* TASK INSTRUCTIONS *
Please give the whole listing again word for word, and drop any pictures it holds.

==== RAW DATA ====

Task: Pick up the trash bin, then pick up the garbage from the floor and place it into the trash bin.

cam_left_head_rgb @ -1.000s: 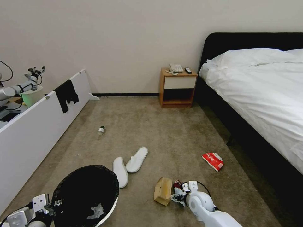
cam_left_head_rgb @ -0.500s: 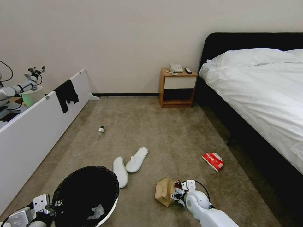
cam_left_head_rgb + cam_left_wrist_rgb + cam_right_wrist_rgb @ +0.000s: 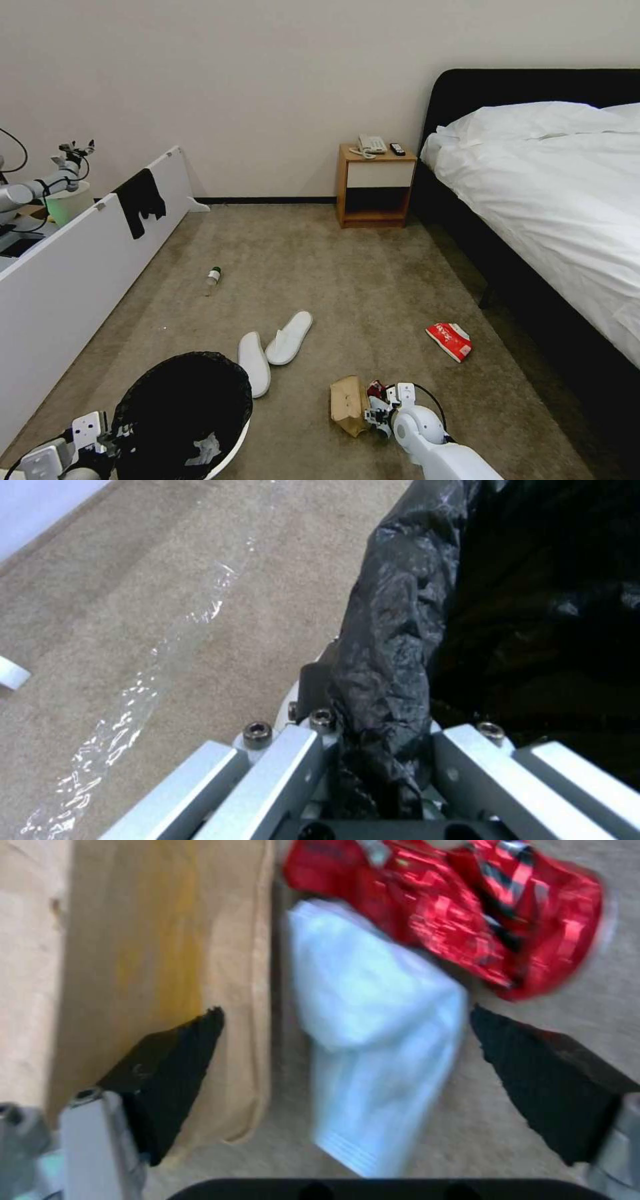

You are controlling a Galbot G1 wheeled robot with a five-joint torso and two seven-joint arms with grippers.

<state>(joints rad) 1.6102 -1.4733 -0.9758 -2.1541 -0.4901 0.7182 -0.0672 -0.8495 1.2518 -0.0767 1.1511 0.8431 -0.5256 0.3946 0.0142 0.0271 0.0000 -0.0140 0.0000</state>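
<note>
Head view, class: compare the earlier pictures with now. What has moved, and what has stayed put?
The brown paper bag shifted and turned slightly beside the right claw, whose open fingers straddle the white tissue. The left claw stays clamped on the trash bin rim. Slippers, bottle and red packet are unchanged.

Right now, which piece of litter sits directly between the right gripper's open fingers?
The white tissue, between the brown paper bag and red wrapper.
</note>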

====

* WORKED SOLUTION *
Task: Pick up the trash bin, then pick up the garbage from the floor and place it into the trash bin.

cam_left_head_rgb @ -1.000s: 
cam_left_head_rgb @ -0.500s: 
cam_left_head_rgb + cam_left_wrist_rgb + cam_right_wrist_rgb @ +0.000s: 

You are controlling a Galbot G1 wheeled robot with a five-joint torso and two seven-joint arms with grippers.

<state>(joints rad) 1.6102 -1.4733 -0.9758 -2.1541 -0.4901 0.7182 -0.0672 -0.8495 1.2518 -0.0767 1.1511 0.8431 -0.5256 0.3946 0.0142 0.0271 0.0000 -0.0140 0.0000</state>
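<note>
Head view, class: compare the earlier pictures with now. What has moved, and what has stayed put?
The brown paper bag shifted and turned slightly beside the right claw, whose open fingers straddle the white tissue. The left claw stays clamped on the trash bin rim. Slippers, bottle and red packet are unchanged.

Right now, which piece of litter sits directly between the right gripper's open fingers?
The white tissue, between the brown paper bag and red wrapper.
</note>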

What the exercise required has been answered in full.